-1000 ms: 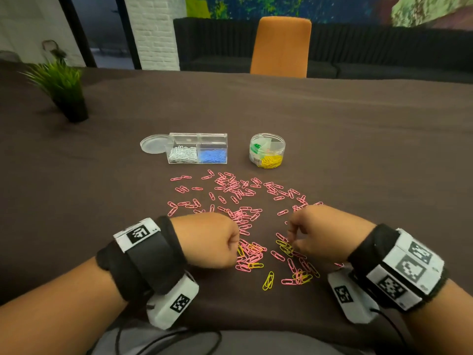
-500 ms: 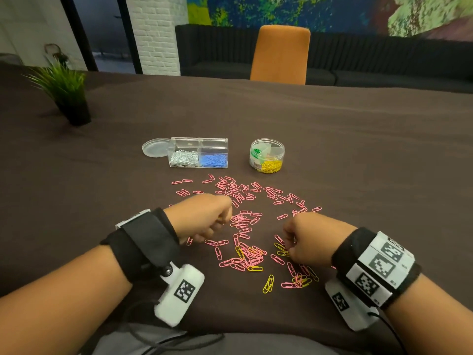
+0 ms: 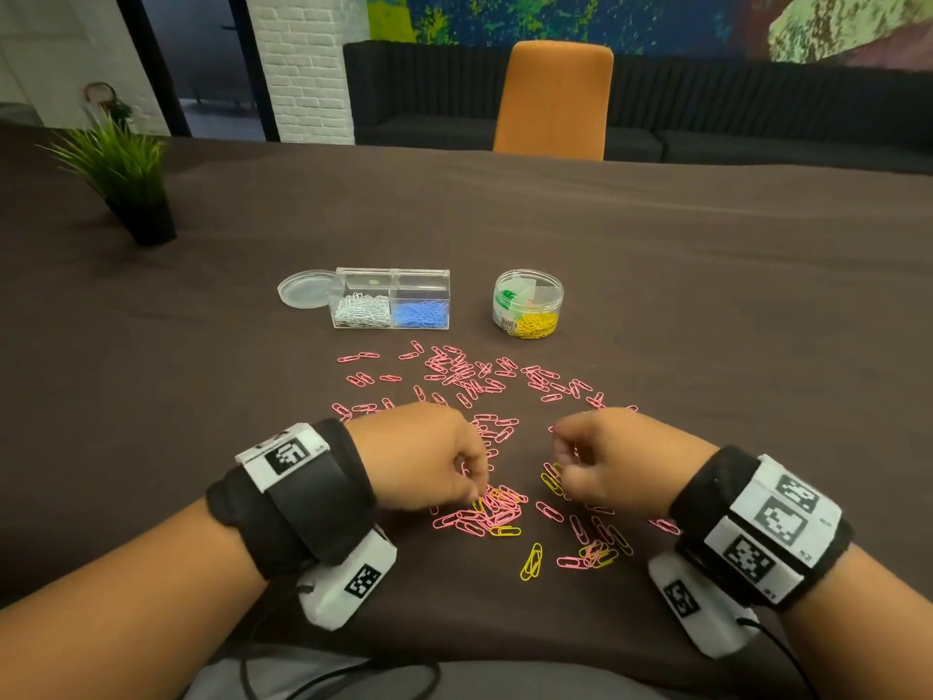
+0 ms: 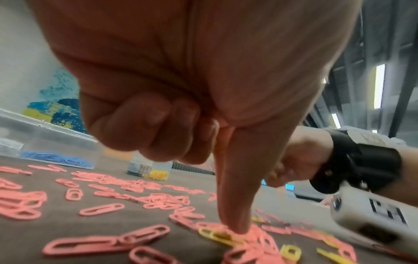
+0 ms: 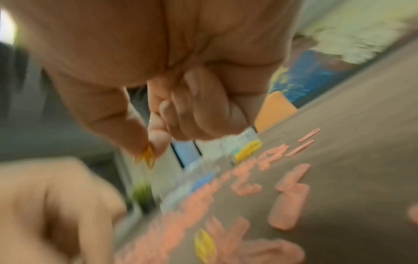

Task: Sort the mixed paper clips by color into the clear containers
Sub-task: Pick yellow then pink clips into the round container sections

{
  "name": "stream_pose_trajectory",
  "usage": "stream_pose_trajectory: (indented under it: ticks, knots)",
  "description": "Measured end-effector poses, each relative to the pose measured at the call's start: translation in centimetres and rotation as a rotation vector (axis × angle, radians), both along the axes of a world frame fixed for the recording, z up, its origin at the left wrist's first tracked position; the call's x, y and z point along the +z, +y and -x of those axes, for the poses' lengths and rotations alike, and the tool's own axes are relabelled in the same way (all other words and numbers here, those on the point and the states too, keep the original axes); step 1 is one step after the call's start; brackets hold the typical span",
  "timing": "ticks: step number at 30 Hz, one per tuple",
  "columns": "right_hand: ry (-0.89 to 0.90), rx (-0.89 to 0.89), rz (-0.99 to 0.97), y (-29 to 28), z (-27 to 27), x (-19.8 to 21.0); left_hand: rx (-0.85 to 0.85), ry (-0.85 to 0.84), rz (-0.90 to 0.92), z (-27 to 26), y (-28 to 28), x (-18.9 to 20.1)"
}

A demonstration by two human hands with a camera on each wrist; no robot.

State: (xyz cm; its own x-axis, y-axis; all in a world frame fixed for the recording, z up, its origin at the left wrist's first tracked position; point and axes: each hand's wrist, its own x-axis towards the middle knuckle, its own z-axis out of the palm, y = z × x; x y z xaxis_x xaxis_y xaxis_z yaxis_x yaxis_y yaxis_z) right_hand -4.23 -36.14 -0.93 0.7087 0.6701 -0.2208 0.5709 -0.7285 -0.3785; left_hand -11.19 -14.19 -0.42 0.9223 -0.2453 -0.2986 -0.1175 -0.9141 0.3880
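- The table has a dark brown cloth over its whole top.
- A clear rectangular box with two compartments stands on the cloth; the left one holds white clips, the right one blue clips.
- A round clear lid lies flat, touching the left end of this box.
- To the right of the box, apart from it, stands a round clear tub with yellow and green clips inside.
- In front of the box, nearer to the person, many pink paper clips lie scattered, with some yellow paper clips mixed in at the near edge.
- Far to the left of the box, a small potted grass plant stands upright.
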Motion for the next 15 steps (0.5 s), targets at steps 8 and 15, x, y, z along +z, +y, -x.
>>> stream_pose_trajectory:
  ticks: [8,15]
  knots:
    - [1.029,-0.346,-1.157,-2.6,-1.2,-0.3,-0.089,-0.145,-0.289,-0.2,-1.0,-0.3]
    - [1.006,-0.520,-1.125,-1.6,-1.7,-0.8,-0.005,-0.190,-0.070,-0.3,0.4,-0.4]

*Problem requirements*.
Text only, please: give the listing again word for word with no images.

*Task result*.
-1000 ms: 
-500 ms: 
+0 ms: 
+0 ms: 
+0 ms: 

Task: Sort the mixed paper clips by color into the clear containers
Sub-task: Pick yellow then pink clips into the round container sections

{
  "name": "stream_pose_trajectory",
  "usage": "stream_pose_trajectory: (indented under it: ticks, knots)",
  "description": "Measured end-effector poses, each relative to the pose measured at the call's start: translation in centimetres and rotation as a rotation vector (axis × angle, radians), both along the axes of a world frame fixed for the recording, z up, its origin at the left wrist's first tracked position; the call's x, y and z point along the +z, +y and -x of those axes, for the poses' lengths and rotations alike, and the tool's own axes are relabelled in the same way (all other words and numbers here, those on the point and the states too, keep the original axes); step 1 is one step after the call's start; brackets hold the typical span",
  "timing": "ticks: step number at 30 Hz, one per tuple",
  "columns": "right_hand: ry (-0.89 to 0.90), rx (-0.89 to 0.89), rz (-0.99 to 0.97), y (-29 to 28), z (-27 to 27), x (-19.8 to 21.0); left_hand: rx (-0.85 to 0.85), ry (-0.85 to 0.84), rz (-0.90 to 0.92), z (-27 to 26), y (-28 to 28), x (-18.9 to 20.1)"
}

A demonstration by two human hands with a camera on each wrist; no robot.

State: (xyz cm; its own x-axis, y-axis; all in a world frame fixed for the recording, z up, its origin at the left wrist's first tracked position; point and axes: each hand's wrist, its own x-axis towards the middle knuckle, its own z-axis out of the palm, y = z × x; x y z xaxis_x xaxis_y xaxis_z yaxis_x yaxis_y yaxis_z) right_hand -4.23 -36.14 -0.93 0.7087 0.6701 -0.2208 0.5709 -0.7285 -0.3785; left_hand -11.19 -14.19 -0.42 0.9223 -0.2453 -0.2986 -0.1175 -0.9141 0.3880
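- The table has a dark brown cloth over its whole top.
- A clear rectangular box with two compartments stands on the cloth; the left one holds white clips, the right one blue clips.
- A round clear lid lies flat, touching the left end of this box.
- To the right of the box, apart from it, stands a round clear tub with yellow and green clips inside.
- In front of the box, nearer to the person, many pink paper clips lie scattered, with some yellow paper clips mixed in at the near edge.
- Far to the left of the box, a small potted grass plant stands upright.
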Motion for the next 15 steps (0.5 s), targets at steps 8 and 15, x, y, z along +z, +y, -x.
>>> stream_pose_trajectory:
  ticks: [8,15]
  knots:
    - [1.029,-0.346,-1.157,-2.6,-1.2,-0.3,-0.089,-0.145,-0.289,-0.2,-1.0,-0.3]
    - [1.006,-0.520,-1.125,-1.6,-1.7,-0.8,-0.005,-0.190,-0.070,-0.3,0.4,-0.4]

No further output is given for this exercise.